Dorling was the little town nearest Lake Liana, and a gas station attendant there was able to tell Burt who owned the cabin. It was the Burnham family. Of course—that made sense. After all, Monty was in the same graduating class, so it would stand to reason that the Burnham cabin could have been used for the party. Burt had a vague memory of Monty on that occasion—was he involved in that fight with another classmate? Burt also seemed to recall that it was Monty who departed early from the party.
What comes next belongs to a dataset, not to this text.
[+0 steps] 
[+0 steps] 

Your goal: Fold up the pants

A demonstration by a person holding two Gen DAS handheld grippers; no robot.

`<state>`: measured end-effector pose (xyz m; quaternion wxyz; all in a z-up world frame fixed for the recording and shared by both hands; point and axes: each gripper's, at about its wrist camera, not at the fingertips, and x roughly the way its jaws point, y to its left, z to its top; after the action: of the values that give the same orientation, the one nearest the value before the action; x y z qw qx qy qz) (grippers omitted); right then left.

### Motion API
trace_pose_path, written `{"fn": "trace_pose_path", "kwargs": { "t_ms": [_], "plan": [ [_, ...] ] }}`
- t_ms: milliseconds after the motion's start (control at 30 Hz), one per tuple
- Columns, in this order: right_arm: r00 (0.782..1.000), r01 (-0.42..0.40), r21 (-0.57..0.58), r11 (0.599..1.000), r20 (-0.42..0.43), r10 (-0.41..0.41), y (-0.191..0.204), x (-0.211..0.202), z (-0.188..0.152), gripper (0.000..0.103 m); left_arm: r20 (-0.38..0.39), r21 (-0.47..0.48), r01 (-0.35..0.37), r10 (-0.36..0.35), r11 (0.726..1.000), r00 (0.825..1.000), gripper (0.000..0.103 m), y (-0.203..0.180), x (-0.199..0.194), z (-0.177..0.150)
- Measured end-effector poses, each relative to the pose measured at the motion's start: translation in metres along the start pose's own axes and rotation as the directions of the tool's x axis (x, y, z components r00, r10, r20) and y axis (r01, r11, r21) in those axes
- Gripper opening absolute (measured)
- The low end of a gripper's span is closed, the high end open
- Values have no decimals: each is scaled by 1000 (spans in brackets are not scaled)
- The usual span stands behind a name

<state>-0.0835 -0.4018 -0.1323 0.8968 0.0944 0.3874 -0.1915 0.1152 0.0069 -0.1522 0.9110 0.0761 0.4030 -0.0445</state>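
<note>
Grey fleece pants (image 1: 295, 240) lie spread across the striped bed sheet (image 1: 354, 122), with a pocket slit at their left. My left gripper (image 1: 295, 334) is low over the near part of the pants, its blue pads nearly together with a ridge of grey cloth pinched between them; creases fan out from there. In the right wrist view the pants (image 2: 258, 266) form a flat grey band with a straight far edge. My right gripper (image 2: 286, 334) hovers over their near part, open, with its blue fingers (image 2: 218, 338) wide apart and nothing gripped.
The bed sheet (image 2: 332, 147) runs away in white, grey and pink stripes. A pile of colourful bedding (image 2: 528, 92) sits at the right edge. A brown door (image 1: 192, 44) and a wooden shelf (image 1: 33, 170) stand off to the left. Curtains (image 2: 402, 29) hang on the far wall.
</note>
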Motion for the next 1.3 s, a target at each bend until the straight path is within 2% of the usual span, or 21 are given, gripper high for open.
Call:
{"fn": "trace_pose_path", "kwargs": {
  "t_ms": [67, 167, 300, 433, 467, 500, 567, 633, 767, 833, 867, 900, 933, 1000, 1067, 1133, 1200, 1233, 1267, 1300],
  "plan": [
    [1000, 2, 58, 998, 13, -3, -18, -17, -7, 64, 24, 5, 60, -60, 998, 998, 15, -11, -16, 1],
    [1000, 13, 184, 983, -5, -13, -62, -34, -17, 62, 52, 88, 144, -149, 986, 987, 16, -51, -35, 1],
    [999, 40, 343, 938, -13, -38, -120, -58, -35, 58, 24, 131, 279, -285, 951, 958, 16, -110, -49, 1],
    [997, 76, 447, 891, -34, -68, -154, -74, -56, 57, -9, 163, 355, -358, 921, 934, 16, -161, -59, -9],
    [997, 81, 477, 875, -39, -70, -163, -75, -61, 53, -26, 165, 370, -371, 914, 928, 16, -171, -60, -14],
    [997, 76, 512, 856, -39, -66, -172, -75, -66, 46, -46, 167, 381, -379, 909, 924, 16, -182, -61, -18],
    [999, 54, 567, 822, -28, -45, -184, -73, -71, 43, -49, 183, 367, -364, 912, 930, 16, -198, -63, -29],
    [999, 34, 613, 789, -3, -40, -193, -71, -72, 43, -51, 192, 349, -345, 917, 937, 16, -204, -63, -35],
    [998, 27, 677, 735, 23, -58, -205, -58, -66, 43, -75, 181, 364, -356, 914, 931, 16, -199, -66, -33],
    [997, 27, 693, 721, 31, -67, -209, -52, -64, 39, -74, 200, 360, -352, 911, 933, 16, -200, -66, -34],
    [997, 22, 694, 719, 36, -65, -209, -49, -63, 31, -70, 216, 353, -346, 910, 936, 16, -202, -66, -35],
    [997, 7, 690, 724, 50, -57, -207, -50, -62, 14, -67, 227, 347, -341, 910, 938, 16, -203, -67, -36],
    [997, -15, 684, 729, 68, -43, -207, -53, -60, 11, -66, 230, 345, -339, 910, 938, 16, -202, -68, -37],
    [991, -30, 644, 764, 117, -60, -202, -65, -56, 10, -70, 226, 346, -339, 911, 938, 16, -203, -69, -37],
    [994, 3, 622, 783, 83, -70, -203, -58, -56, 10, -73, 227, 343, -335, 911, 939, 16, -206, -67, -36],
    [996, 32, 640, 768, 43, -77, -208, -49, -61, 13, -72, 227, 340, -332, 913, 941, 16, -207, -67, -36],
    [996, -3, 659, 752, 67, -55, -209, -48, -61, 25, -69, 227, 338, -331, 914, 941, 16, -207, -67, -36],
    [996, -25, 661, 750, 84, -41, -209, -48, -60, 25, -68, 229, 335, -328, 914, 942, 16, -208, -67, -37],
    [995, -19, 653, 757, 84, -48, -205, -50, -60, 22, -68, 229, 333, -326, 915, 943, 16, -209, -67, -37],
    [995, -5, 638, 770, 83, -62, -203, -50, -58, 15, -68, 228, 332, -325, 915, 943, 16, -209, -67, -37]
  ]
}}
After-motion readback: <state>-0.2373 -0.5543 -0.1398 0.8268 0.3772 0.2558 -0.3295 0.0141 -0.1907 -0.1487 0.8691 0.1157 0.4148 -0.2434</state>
But he wouldn’t have left his own family’s cabin, would he?
But Burt had to live with these uncertainties and inconsistencies until quite recently when he had a chance encounter with another member of the Burnham family. Monty’s cousin, Irv Schmitz, came into the pharmacy to have a prescription filled, and Burt asked him what had happened with the cabin. Oh, it was still in the family, Irv said; Monty had been so proud of the deal he’d made to acquire the cabin that no one would ever consider selling it. Monty’s sister and her husband had completely remodeled the place, and all the branches of the family took their turns vacationing at Lake Liana. Not much questioning was needed to get Irv to divulge the particulars of Monty’s negotiating coup. “There was nothing,” Irv said, “that old Monty appreciated more than talking someone into or out of something.”
At that point Burt pushed his chair back, just as my father had earlier when he’d finished his portion of the narrative. And there the brothers sat, two aging fat men finally contented that yesterday was fixed, its mysteries solved, its story complete. Of course any explanation for Raymond Stoddard’s behavior that had him acting to avenge the loss of an ancestral property would be especially satisfying to those two. They were, after all, living in their own reclaimed, restored past.